The genomic landscape of core-binding factor acute myeloid leukemias

Abstract

Acute myeloid leukemia (AML) comprises a heterogeneous group of leukemias frequently defined by recurrent cytogenetic abnormalities, including rearrangements involving the core-binding factor (CBF) transcriptional complex. To better understand the genomic landscape of CBF-AMLs, we analyzed both pediatric (n = 87) and adult (n = 78) samples, including cases with RUNX1-RUNX1T1 (n = 85) or CBFB-MYH11 (n = 80) rearrangements, by whole-genome or whole-exome sequencing. In addition to known mutations in the Ras pathway, we identified recurrent stabilizing mutations in CCND2, suggesting a previously unappreciated cooperating pathway in CBF-AML. Outside of signaling alterations, RUNX1-RUNX1T1 and CBFB-MYH11 AMLs demonstrated remarkably different spectra of cooperating mutations, as RUNX1-RUNX1T1 cases harbored recurrent mutations in DHX15 and ZBTB7A, as well as an enrichment of mutations in epigenetic regulators, including ASXL2 and the cohesin complex. This detailed analysis provides insights into the pathogenesis and development of CBF-AML, while highlighting dramatic differences in the landscapes of cooperating mutations for these related AML subtypes.
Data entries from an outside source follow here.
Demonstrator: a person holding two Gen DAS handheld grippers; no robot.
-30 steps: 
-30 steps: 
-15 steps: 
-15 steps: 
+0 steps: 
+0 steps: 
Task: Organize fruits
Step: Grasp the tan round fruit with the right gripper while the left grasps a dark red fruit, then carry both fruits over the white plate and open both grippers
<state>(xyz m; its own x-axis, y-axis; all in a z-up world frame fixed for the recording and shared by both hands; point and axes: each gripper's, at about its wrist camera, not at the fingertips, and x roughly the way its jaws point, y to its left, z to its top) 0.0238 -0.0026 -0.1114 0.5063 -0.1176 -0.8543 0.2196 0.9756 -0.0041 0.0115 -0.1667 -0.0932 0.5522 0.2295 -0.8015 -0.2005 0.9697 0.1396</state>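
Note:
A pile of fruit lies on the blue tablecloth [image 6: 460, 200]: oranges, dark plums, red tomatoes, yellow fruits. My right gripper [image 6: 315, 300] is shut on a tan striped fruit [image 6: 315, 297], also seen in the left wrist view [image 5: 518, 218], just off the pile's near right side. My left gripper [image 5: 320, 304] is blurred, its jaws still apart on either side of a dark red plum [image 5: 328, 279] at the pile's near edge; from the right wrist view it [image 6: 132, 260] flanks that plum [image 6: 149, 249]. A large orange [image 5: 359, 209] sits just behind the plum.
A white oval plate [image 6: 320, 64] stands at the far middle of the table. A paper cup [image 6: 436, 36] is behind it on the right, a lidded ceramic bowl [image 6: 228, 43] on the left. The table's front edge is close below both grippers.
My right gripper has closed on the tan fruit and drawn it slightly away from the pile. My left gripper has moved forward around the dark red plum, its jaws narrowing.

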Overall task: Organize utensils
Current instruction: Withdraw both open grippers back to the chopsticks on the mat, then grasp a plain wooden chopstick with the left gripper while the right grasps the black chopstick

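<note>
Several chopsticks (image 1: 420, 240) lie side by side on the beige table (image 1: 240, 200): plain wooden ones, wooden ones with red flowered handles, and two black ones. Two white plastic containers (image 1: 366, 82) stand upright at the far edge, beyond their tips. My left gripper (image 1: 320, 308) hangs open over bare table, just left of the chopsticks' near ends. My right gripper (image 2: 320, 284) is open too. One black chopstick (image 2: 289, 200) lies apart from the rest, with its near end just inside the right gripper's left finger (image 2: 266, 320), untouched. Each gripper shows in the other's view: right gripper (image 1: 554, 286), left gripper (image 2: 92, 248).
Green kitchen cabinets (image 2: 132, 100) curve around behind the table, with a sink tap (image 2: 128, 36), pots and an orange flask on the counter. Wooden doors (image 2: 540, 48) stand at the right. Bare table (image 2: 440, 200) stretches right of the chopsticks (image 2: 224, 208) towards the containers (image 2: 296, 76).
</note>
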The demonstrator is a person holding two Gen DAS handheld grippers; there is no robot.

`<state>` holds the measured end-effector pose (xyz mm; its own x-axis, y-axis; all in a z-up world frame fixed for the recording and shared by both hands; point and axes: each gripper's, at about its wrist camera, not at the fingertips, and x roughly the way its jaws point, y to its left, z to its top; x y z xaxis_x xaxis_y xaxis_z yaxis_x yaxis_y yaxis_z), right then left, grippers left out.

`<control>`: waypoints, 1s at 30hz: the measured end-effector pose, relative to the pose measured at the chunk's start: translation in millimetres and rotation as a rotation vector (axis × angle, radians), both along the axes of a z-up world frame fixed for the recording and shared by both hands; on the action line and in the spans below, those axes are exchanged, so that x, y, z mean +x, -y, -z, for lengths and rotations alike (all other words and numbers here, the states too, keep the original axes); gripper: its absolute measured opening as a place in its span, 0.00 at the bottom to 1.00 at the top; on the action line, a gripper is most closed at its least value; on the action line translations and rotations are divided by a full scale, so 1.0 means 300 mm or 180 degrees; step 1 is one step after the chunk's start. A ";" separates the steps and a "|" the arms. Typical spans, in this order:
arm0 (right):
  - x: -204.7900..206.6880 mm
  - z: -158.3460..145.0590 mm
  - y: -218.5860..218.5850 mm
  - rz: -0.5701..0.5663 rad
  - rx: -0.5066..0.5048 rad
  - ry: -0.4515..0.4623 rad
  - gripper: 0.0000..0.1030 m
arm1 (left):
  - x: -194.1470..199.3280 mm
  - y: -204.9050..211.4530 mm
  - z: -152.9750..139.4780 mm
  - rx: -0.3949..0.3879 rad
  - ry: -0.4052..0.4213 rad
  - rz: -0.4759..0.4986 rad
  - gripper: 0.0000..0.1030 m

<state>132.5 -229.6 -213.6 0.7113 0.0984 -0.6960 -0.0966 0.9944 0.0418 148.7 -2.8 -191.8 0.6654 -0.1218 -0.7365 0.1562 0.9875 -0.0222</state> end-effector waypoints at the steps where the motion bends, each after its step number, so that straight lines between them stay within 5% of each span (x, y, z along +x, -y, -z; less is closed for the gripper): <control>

Figure 1. Mutational landscape of CBF-AML

(a) Mutational data for 165 CBF-AML cases sequenced either by whole genome (n=17) or whole exome sequencing (n=148). Signaling, epigenetic, and cohesin genes are grouped into functional groups. Cytogenetic abnormalities and patient age group (adult or pediatric) are shown along the bottom of the figure. Mutations in both epigenetic (p=4.3E–10) and cohesin (p=2.2E–16) genes are significantly enriched in RUNX1-RUNX1T1 AML (Fisher’s Exact test). (b) The frequency of recurrently mutated genes (n>3) separated by CBF-AML fusion type is shown. Of the 10 FLT3 mutations, 4 are internal tandem duplications (ITD), 5 are located in the tyrosine kinase domain, and 1 is classified as neither ITD nor TKD.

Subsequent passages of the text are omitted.